> TASK DESCRIPTION
Your task is to write out every line of the data exactly. Drop the pictures.

> SUPPLIED DATA
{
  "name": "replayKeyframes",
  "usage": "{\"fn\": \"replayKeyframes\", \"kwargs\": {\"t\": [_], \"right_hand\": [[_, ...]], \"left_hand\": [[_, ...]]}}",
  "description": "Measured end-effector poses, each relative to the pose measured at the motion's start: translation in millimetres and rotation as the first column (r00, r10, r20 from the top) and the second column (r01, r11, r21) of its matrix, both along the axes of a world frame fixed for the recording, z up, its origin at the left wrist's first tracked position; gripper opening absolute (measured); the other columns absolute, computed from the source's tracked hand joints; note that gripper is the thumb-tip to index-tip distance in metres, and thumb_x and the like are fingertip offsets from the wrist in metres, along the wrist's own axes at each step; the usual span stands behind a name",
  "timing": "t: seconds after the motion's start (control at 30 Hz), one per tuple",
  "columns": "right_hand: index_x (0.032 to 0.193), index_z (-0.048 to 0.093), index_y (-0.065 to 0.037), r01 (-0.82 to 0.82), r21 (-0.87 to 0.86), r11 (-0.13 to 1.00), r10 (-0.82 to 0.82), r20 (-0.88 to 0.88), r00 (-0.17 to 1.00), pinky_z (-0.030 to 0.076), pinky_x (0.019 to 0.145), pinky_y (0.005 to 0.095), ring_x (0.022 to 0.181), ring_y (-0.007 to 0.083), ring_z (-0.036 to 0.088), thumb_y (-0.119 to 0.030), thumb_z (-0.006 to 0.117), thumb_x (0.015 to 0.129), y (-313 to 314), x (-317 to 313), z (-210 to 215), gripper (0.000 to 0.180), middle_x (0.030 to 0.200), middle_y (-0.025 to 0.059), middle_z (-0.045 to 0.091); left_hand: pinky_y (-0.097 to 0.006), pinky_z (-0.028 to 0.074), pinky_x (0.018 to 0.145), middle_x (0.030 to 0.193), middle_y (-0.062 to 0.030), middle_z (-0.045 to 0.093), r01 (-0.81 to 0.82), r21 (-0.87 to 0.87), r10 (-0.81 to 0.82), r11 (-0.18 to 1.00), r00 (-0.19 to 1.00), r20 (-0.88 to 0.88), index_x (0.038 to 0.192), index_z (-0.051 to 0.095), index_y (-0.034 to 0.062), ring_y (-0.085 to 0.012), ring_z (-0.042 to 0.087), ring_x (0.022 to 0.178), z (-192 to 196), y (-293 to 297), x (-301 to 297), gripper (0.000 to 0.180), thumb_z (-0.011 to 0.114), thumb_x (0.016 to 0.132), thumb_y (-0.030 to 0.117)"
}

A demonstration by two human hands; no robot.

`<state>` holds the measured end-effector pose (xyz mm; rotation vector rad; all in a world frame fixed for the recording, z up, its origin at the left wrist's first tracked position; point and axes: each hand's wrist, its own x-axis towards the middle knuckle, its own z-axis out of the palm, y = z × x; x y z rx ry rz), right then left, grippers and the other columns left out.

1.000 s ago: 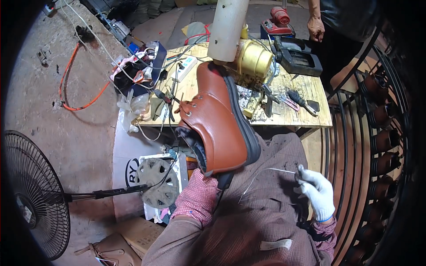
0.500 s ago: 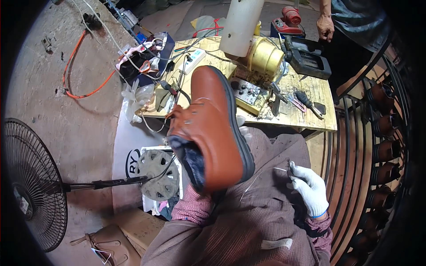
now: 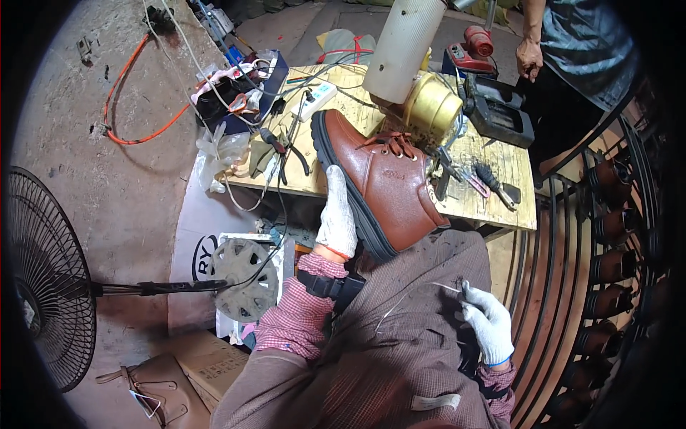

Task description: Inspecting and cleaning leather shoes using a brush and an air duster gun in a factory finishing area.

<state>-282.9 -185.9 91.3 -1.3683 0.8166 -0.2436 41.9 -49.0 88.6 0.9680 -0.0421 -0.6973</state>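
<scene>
A brown leather lace-up boot point(image 3: 389, 179) with a thick black sole is held up above my lap, its toe pointing to the upper left. My left hand point(image 3: 337, 218), in a white glove, is closed on it from the sole side; most of its fingers are hidden behind the boot. Lower right, over my thigh, my right hand point(image 3: 489, 325) is gloved too, with thumb and forefinger pinched together. From that pinch runs a thin white thread point(image 3: 431, 284), which curves left across my brown apron point(image 3: 421, 350).
Ahead is a wooden table point(image 3: 511, 207) with a yellow machine part point(image 3: 434, 104), a power strip point(image 3: 314, 100) and hand tools. A fan point(image 3: 50, 279) stands left. On the right, a metal rack point(image 3: 532, 279) holds several boots. Another person's hand point(image 3: 529, 58) hangs beyond the table.
My left hand has turned the boot over, so its sole now faces left and its laces right. The left glove has come into view. My right hand keeps its pinch, shifted slightly.
</scene>
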Motion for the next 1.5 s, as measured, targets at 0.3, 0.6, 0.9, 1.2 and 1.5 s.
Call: {"fn": "replayKeyframes", "kwargs": {"t": [0.3,0.6,0.9,1.2,1.5], "right_hand": [[0.13,0.066,0.005,0.056,0.044,0.997,-0.054,-0.052,0.997,0.055,0.075,0.023,0.087,0.0114,0.067,0.005,0.067,0.094,-20.1,3.1,-18.3,0.036,0.109,0.0087,0.072],[0.125,0.069,0.005,-0.127,-0.177,0.976,0.124,-0.029,0.992,0.055,0.081,0.0261,0.087,0.0107,0.065,0.003,0.071,0.089,-32.6,25.6,-21.8,0.036,0.1,0.0067,0.073],[0.141,0.06,0.002,-0.164,-0.434,0.886,0.236,0.116,0.965,0.056,0.096,0.0314,0.116,0.0176,0.067,0.0,0.076,0.086,-30.7,65.5,0.8,0.057,0.143,0.0156,0.063],[0.117,0.067,0.002,-0.46,-0.792,0.4,0.728,-0.03,0.685,0.057,0.08,0.0451,0.09,0.0386,0.071,-0.044,0.077,0.085,19.5,68.1,24.0,0.057,0.123,0.0225,0.066],[0.09,0.08,-0.004,0.337,-0.94,0.05,0.034,0.339,0.94,0.052,0.066,0.0323,0.075,0.0207,0.068,-0.013,0.088,0.078,26.0,-91.4,290.0,0.017,0.082,0.0082,0.07]], "left_hand": [[-0.036,0.037,0.118,0.165,-0.014,0.031,-0.466,0.238,0.336,0.852,0.836,0.434,0.167,0.0,0.0027,-0.0237,0.043,0.142,53.1,-34.0,44.8,0.096,0.057,0.105,0.051],[-0.042,0.041,0.115,0.162,-0.0204,0.037,-0.499,0.178,0.373,0.848,0.801,0.467,0.166,-0.013,0.0063,-0.0335,0.047,0.141,66.4,-64.9,92.1,0.119,0.069,0.095,0.057],[-0.04,0.042,0.114,0.158,-0.0204,0.041,-0.44,0.183,0.369,0.879,0.871,0.325,0.167,-0.002,0.0031,-0.0317,0.051,0.136,47.7,-33.1,79.6,0.121,0.067,0.091,0.068],[-0.047,0.033,0.123,0.16,-0.0082,0.044,0.095,-0.084,-0.104,0.992,0.989,-0.108,0.16,0.038,0.0143,-0.0317,0.046,0.142,-28.9,76.8,-108.1,0.09,0.051,0.095,0.075],[-0.044,0.051,0.105,0.142,-0.0192,0.059,0.777,-0.097,-0.663,0.622,0.588,0.464,0.162,0.033,0.0082,-0.032,0.064,0.121,68.4,-19.5,-125.1,0.11,0.066,0.084,0.078]]}}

> SOLUTION FOR THIS EXERCISE
{
  "name": "replayKeyframes",
  "usage": "{\"fn\": \"replayKeyframes\", \"kwargs\": {\"t\": [_], \"right_hand\": [[_, ...]], \"left_hand\": [[_, ...]]}}",
  "description": "Measured end-effector poses, each relative to the pose measured at the motion's start: translation in millimetres and rotation as the first column (r00, r10, r20 from the top) and the second column (r01, r11, r21) of its matrix, both along the axes of a world frame fixed for the recording, z up, its origin at the left wrist's first tracked position; gripper opening absolute (measured); the other columns absolute, computed from the source's tracked hand joints; note that gripper is the thumb-tip to index-tip distance in metres, and thumb_x and the like are fingertip offsets from the wrist in metres, along the wrist's own axes at each step; the usual span stands behind a name",
  "timing": "t: seconds after the motion's start (control at 30 Hz), one per tuple",
  "columns": "right_hand: index_x (0.032 to 0.193), index_z (-0.048 to 0.093), index_y (-0.065 to 0.037), r01 (-0.82 to 0.82), r21 (-0.87 to 0.86), r11 (-0.13 to 1.00), r10 (-0.82 to 0.82), r20 (-0.88 to 0.88), r00 (-0.17 to 1.00), pinky_z (-0.030 to 0.076), pinky_x (0.019 to 0.145), pinky_y (0.005 to 0.095), ring_x (0.022 to 0.181), ring_y (-0.007 to 0.083), ring_z (-0.036 to 0.088), thumb_y (-0.119 to 0.030), thumb_z (-0.006 to 0.117), thumb_x (0.015 to 0.129), y (-313 to 314), x (-317 to 313), z (-210 to 215), gripper (0.000 to 0.180), middle_x (0.030 to 0.200), middle_y (-0.025 to 0.059), middle_z (-0.045 to 0.091); left_hand: pinky_y (-0.097 to 0.006), pinky_z (-0.028 to 0.074), pinky_x (0.018 to 0.145), middle_x (0.030 to 0.193), middle_y (-0.062 to 0.030), middle_z (-0.045 to 0.093), r01 (-0.81 to 0.82), r21 (-0.87 to 0.87), r10 (-0.81 to 0.82), r11 (-0.18 to 1.00), r00 (-0.19 to 1.00), r20 (-0.88 to 0.88), index_x (0.038 to 0.192), index_z (-0.051 to 0.095), index_y (-0.034 to 0.062), ring_y (-0.085 to 0.012), ring_z (-0.042 to 0.087), ring_x (0.022 to 0.178), z (-192 to 196), y (-293 to 297), x (-301 to 297), gripper (0.000 to 0.180), thumb_z (-0.011 to 0.114), thumb_x (0.016 to 0.132), thumb_y (-0.030 to 0.117)"
}

A demonstration by two human hands; no robot.

`<state>` holds the measured end-effector pose (xyz mm; rotation vector rad; all in a world frame fixed for the recording, z up, its origin at the left wrist's first tracked position; point and axes: each hand's wrist, its own x-axis towards the middle knuckle, its own z-axis out of the palm, y = z × x; x y z rx ry rz), right then left, grippers and the other columns left out.

1.000 s ago: 
0.500 s ago: 
now: 

Task description: Inspecting and cleaning leather shoes using a brush and an air duster gun in a factory finishing area.

<state>-282.9 -185.9 91.3 -1.3683 0.8166 -0.2436 41.9 -49.0 88.6 0.9680 -0.0421 -0.6973</state>
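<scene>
A brown leather lace-up boot point(image 3: 389, 179) with a thick black sole is held up above my lap, its toe pointing to the upper left. My left hand point(image 3: 337, 218), in a white glove, is closed on it from the sole side; most of its fingers are hidden behind the boot. Lower right, over my thigh, my right hand point(image 3: 489, 325) is gloved too, with thumb and forefinger pinched together. From that pinch runs a thin white thread point(image 3: 431, 284), which curves left across my brown apron point(image 3: 421, 350).
Ahead is a wooden table point(image 3: 511, 207) with a yellow machine part point(image 3: 434, 104), a power strip point(image 3: 314, 100) and hand tools. A fan point(image 3: 50, 279) stands left. On the right, a metal rack point(image 3: 532, 279) holds several boots. Another person's hand point(image 3: 529, 58) hangs beyond the table.
My left hand has turned the boot over, so its sole now faces left and its laces right. The left glove has come into view. My right hand keeps its pinch, shifted slightly.
</scene>
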Motion for the next 1.5 s, as measured, targets at 0.3, 0.6, 0.9, 1.2 and 1.5 s.
Call: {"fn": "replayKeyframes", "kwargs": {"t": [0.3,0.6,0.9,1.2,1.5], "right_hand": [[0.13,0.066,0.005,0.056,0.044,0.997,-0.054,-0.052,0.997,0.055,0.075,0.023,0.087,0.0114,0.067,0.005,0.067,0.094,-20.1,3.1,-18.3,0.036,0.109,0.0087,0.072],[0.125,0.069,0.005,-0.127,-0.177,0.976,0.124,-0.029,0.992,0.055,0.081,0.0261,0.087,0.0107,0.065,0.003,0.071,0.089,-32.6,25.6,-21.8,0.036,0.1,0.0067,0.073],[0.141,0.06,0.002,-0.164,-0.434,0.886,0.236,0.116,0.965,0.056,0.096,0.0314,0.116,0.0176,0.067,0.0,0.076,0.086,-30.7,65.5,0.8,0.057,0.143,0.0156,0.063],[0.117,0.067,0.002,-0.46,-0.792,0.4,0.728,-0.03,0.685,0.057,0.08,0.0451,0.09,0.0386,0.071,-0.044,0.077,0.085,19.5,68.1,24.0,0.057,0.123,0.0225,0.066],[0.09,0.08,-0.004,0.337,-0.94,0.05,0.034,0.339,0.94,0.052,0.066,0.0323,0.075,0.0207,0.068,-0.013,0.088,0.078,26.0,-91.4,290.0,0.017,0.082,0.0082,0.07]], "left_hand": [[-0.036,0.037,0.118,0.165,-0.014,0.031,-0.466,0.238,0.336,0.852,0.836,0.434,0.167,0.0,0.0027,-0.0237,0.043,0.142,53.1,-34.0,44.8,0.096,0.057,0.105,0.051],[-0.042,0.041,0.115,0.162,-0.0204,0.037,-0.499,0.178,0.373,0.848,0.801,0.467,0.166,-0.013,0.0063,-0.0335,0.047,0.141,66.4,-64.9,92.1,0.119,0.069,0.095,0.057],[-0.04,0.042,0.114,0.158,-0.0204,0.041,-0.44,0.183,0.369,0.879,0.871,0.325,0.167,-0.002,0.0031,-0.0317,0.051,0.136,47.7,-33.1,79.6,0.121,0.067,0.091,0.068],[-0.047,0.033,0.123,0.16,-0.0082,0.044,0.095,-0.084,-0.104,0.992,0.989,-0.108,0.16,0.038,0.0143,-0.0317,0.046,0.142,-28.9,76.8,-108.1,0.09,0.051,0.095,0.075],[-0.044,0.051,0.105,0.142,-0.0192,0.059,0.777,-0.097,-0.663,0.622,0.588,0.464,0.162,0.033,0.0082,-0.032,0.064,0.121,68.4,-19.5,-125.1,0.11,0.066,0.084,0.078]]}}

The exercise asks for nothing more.